_Activity:_ Please reproduce each line of the data below exactly as shown.

_Input data:_
========

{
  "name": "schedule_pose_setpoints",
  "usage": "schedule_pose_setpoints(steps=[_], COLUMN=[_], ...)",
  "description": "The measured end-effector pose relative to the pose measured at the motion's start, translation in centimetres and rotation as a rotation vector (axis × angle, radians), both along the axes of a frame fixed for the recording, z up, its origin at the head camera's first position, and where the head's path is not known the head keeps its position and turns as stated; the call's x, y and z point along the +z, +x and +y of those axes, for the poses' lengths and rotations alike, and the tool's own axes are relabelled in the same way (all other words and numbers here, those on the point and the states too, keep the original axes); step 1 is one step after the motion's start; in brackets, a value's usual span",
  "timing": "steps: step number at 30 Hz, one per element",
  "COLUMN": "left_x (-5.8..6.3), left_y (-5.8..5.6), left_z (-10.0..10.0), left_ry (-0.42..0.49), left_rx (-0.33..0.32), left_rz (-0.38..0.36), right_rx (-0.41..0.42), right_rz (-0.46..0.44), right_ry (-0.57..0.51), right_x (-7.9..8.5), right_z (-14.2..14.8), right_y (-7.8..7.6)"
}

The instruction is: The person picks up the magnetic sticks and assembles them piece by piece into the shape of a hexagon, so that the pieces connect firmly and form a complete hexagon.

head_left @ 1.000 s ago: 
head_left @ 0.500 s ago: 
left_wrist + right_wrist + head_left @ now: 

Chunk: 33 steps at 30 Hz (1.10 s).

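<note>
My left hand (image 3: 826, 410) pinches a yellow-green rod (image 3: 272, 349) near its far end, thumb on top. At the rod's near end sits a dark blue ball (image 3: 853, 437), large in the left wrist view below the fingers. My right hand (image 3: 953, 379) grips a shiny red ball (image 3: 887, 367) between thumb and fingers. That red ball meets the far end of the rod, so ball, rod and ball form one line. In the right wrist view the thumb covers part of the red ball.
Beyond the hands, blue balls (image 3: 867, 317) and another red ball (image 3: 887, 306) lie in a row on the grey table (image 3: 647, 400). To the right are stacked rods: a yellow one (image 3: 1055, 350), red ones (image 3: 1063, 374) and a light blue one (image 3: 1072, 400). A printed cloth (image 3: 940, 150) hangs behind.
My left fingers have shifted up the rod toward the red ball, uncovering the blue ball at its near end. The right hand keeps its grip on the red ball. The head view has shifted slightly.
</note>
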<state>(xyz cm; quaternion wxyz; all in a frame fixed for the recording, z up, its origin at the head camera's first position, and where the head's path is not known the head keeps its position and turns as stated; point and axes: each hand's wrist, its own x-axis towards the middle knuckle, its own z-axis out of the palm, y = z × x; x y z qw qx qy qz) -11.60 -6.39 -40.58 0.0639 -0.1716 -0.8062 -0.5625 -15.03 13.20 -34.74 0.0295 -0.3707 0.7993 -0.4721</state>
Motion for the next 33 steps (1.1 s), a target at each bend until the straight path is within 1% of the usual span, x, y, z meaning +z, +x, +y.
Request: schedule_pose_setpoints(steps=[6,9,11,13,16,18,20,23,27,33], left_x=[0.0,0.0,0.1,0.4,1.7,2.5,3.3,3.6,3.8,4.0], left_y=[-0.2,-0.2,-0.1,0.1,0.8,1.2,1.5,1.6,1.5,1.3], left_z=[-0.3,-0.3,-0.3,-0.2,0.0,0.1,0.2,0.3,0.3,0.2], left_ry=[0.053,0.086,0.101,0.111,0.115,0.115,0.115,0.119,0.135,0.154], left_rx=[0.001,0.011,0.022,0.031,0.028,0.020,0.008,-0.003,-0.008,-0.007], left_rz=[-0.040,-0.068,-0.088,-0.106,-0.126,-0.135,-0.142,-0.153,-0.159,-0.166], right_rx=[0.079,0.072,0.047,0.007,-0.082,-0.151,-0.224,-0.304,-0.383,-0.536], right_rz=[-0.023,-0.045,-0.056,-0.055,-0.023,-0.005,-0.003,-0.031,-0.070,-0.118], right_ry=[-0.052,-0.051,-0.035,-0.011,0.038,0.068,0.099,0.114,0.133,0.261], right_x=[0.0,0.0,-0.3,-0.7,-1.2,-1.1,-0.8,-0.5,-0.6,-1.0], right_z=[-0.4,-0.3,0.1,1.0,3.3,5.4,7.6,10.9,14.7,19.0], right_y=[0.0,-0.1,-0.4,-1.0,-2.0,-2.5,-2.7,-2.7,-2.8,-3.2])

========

_Answer section:_
{
  "name": "schedule_pose_setpoints",
  "usage": "schedule_pose_setpoints(steps=[_], COLUMN=[_], ...)",
  "description": "The measured end-effector pose relative to the pose measured at the motion's start, translation in centimetres and rotation as a rotation vector (axis × angle, radians), both along the axes of a frame fixed for the recording, z up, its origin at the head camera's first position, and where the head's path is not known the head keeps its position and turns as stated; the call's x, y and z point along the +z, +x and +y of those axes, for the poses' lengths and rotations alike, and the tool's own axes are relabelled in the same way (all other words and numbers here, those on the point and the states too, keep the original axes); step 1 is one step after the motion's start; in brackets, a value's usual span",
  "timing": "steps: step number at 30 Hz, one per element",
  "COLUMN": "left_x (-5.8..6.3), left_y (-5.8..5.6), left_z (-10.0..10.0), left_ry (-0.42..0.49), left_rx (-0.33..0.32), left_rz (-0.38..0.36), right_rx (-0.41..0.42), right_rz (-0.46..0.44), right_ry (-0.57..0.51), right_x (-7.9..8.5), right_z (-14.2..14.8), right_y (-7.8..7.6)"
}

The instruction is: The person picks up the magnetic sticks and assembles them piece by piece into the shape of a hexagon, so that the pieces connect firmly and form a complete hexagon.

head_left @ 1.000 s ago: 
head_left @ 0.500 s ago: 
left_wrist + right_wrist + head_left @ now: 

Chunk: 33 steps at 30 Hz (1.10 s).

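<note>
My left hand (image 3: 826, 410) pinches a yellow-green rod (image 3: 272, 349) near its far end, thumb on top. At the rod's near end sits a dark blue ball (image 3: 853, 437), large in the left wrist view below the fingers. My right hand (image 3: 953, 379) grips a shiny red ball (image 3: 887, 367) between thumb and fingers. That red ball meets the far end of the rod, so ball, rod and ball form one line. In the right wrist view the thumb covers part of the red ball.
Beyond the hands, blue balls (image 3: 867, 317) and another red ball (image 3: 887, 306) lie in a row on the grey table (image 3: 647, 400). To the right are stacked rods: a yellow one (image 3: 1055, 350), red ones (image 3: 1063, 374) and a light blue one (image 3: 1072, 400). A printed cloth (image 3: 940, 150) hangs behind.
My left fingers have shifted up the rod toward the red ball, uncovering the blue ball at its near end. The right hand keeps its grip on the red ball. The head view has shifted slightly.
</note>
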<state>(xyz cm; quaternion wxyz; all in a frame fixed for the recording, z up, its origin at the head camera's first position, and where the head's path is not known the head keeps its position and turns as stated; point and axes: each hand's wrist, its own x-axis towards the middle knuckle, its own z-axis out of the palm, y = z × x; x y z qw qx qy qz) -11.60 -6.39 -40.58 0.0639 -0.1716 -0.8062 -0.5625 -15.03 13.20 -34.74 0.0295 -0.3707 0.7993 -0.4721</state>
Motion for the next 33 steps (1.1 s), a target at each bend until the straight path is within 1% of the usual span, x, y, z meaning +z, +x, +y.
Request: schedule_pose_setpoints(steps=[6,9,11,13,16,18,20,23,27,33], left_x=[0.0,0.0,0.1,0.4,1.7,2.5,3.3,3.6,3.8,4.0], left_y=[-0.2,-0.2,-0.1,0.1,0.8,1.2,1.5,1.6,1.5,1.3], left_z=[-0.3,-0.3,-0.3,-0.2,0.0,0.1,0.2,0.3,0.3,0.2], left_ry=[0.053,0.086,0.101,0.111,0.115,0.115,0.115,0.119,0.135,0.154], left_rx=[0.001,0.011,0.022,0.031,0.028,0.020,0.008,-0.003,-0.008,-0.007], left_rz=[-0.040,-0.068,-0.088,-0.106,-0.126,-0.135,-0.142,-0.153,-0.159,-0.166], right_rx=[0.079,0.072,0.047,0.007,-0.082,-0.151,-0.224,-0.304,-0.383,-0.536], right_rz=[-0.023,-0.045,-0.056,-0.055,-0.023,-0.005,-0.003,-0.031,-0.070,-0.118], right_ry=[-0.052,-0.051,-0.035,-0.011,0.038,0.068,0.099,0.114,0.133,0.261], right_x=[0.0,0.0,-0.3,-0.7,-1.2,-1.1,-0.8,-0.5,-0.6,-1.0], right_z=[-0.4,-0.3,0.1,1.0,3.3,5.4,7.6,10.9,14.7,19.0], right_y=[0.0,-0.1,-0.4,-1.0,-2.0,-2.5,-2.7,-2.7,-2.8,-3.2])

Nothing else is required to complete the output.